Collisions spark creativity, just as particles colliding with sufficient energy – a destructive act itself – sparks discovery of new and exotic particles that physicists have never observed before.
Team members must learn to collide, to work together differently. Collision of ideas and perspectives fosters the emergence of unconventional collaboration and new solutions to tough challenges. Paradoxically, by bringing energy and co-creativity, creative collision can help destruct silos and create greater team cohesion and commitment to shared results.
Collision of ideas and perspectives fosters the emergence of unconventional collaboration and new solutions to tough challenges.
With cohesion, team members have each other’s back, feel safe asking for help and put sensitive issues on the table. Such trust, respect and collaboration are vital in highly matrixed environments. All the positive elements that bring about cohesion are still a good foundation, yet no longer enough. And too much cohesion at the cost of effective tension and debate can lead quickly to consensus paralysis, group think and stagnation that slows decision-making.
With collision, team members value perspective-taking – letting good ideas come from everywhere. However, too much collision can lead to unhealthy power dynamics, possible loss of members and misaligned execution.
Practically, such integration might look like this: Team members put the toughest issue with no easy answer on the table, frame powerful questions around it, collide to maximize diversity of perspectives, invite healthy opposition – and actually listen vs. the strongest voice wins. This approach works to develop new ideas, make decisions faster, create experiments to test in action, and adapt based on successes and failures.
In building the capacity to cohere and collide, we find these foundational principles often help:
An ultimate mission: Visualizing a common direction rooted in purpose and meaning, that brings guidance to the collision, is critical. This is different from having a fixed destination, rooted in clear plans, best practices and end results. It’s a definition of success embedded in values, principles of how we work together and a view of how customers or other stakeholders will experience success.
Sense/quality of belonging: Trust is more than “I can count on you to deliver.” It’s also each team member granting each colleague with positive, unconditional regard, even if you violently disagree with their opinion. It’s about preserving human dignity through fierce disagreements – and it’s essential for team safety and effectiveness. Creating a healthy sense of belonging enables each member to take greater personal risk.
Self-awareness and radical accountability: Each team member must know his or her trigger points, biases and conditioned tendencies, as well as understand subtle cues. They must be able to spot symptoms when someone is playing it safe or falling into habits that may have served in the past but now limit agility. This level of self-awareness allows self-regulation in action, so the team can stay in the heat of the tension without anyone taking it personally and regressing to old habits of mind and action.
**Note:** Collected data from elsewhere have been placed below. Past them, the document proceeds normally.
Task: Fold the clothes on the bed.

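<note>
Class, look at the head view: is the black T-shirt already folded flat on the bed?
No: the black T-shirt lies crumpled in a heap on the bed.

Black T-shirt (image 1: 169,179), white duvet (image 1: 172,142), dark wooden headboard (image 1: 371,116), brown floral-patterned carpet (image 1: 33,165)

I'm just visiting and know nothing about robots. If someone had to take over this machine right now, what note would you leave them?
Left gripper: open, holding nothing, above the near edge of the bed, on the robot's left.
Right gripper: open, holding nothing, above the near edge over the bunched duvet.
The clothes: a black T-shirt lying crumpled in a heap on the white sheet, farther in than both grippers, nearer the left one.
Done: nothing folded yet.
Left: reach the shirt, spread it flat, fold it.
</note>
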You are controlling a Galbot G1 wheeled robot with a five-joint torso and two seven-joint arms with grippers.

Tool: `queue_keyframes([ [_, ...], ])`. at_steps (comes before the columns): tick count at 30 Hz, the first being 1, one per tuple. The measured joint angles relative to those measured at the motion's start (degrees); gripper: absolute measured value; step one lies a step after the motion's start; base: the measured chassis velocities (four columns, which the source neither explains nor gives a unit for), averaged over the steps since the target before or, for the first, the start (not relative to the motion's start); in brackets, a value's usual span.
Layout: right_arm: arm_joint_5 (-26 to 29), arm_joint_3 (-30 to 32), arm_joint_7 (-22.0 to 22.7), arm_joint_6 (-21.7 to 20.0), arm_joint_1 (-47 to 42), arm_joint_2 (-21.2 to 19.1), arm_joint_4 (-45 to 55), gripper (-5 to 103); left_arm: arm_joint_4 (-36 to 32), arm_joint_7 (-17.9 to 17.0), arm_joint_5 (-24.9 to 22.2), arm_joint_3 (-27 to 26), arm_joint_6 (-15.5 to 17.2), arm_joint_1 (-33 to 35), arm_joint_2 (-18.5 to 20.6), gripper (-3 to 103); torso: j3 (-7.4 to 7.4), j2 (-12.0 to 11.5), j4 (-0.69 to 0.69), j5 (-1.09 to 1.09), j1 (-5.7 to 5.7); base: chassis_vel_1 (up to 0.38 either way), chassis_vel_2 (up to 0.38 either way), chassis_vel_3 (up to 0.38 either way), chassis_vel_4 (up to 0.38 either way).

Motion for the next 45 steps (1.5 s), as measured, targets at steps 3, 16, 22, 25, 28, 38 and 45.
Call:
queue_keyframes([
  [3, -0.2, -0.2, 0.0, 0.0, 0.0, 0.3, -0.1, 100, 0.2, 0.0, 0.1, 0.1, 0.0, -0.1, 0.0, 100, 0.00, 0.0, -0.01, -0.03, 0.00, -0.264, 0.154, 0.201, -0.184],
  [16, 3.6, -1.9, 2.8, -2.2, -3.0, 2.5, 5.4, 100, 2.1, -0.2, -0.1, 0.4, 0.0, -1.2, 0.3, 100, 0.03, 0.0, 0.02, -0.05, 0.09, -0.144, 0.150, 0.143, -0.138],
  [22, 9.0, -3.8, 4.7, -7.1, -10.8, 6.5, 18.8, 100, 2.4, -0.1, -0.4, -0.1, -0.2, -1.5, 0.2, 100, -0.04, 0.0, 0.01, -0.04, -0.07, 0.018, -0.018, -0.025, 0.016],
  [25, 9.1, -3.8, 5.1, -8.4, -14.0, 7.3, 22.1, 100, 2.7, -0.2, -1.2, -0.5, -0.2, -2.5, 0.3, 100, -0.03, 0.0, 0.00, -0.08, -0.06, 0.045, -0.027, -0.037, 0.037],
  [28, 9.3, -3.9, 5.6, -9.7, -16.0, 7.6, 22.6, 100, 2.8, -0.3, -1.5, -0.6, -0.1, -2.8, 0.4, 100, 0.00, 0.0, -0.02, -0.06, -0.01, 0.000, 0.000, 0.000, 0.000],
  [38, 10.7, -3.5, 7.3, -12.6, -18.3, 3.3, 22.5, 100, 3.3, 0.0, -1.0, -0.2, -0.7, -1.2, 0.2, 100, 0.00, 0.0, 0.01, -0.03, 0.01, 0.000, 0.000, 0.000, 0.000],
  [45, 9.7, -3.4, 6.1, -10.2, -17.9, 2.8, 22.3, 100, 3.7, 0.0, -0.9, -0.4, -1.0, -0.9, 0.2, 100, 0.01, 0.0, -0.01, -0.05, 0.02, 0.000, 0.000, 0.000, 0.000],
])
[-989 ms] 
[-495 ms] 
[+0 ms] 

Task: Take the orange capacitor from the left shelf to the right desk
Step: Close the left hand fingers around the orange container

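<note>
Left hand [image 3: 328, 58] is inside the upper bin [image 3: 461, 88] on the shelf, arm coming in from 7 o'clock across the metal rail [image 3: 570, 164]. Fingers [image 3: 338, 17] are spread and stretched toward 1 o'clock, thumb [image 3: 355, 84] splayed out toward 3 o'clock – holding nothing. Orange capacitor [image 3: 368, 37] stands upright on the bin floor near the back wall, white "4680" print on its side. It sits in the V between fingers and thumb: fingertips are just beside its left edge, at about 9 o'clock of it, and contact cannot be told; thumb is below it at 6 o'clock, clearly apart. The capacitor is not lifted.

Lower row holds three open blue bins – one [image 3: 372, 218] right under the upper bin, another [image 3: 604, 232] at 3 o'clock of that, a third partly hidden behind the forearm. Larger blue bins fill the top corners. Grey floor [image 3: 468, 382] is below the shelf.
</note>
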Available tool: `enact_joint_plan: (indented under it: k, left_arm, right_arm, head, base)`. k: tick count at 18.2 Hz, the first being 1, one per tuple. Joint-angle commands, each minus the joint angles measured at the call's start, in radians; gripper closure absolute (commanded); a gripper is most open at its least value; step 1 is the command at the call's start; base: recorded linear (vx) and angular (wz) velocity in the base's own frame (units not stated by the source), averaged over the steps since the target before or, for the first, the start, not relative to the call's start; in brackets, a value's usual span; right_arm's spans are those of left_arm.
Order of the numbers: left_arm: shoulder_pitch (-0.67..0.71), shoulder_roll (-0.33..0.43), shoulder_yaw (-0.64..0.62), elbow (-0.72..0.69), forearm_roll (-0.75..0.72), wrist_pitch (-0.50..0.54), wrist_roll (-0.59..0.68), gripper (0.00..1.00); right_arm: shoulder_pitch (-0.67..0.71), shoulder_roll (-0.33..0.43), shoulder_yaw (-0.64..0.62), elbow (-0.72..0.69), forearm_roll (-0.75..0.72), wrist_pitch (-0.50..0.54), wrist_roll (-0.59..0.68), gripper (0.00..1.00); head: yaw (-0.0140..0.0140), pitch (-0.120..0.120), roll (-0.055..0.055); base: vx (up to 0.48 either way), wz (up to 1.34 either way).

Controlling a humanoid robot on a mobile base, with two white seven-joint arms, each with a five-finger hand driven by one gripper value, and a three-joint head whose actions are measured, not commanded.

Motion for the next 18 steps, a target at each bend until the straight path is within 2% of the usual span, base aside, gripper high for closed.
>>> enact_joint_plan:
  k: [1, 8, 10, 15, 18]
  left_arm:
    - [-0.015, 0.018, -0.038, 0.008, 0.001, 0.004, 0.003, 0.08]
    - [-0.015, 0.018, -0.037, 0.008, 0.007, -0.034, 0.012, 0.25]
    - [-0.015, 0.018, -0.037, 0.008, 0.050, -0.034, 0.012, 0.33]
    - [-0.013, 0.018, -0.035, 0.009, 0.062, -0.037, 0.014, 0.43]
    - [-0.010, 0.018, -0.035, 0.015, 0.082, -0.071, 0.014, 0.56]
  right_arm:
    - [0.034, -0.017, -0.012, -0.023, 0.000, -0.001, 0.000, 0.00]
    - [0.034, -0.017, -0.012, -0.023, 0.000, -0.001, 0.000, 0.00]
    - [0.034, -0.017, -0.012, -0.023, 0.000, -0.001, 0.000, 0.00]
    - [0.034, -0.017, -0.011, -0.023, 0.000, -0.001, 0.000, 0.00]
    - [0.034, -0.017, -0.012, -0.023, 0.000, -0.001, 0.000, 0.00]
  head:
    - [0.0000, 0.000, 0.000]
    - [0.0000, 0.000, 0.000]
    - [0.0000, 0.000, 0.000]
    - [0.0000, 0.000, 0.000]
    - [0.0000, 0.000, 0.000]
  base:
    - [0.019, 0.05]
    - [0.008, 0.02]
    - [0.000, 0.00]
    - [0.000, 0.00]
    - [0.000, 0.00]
Spaciousness: It’s important to provide space to observe, reflect, learn, think creatively and listen. A heated debate of opinions often prevents this spaciousness – everyone asserts their perspective, and nobody listens. It generates little commitment and kills productivity. With great spaciousness, team members leave the dialogue feeling heard, inspired and committed. Creating rituals like “pause” moments, “stillness,” check-ins, time outs and grounding practices can help teams sustain and nurture collision.
Diversity: Maximizing diversity helps to spur creativity. This is not about gender and culture, but more about diversity of perspectives that can spark creative dialogue. Make sure that the team includes the right members to foster perspective-taking on the issue being discussed.
Cohesion and collision comprise a polarity to be managed vs. solved and integrating them enables creativity and nimble actions. In this era of relentless VUCA – volatility, uncertainty, complexity and ambiguity – both cohesion and collision are increasingly essential to deliver agile creative action, a must today.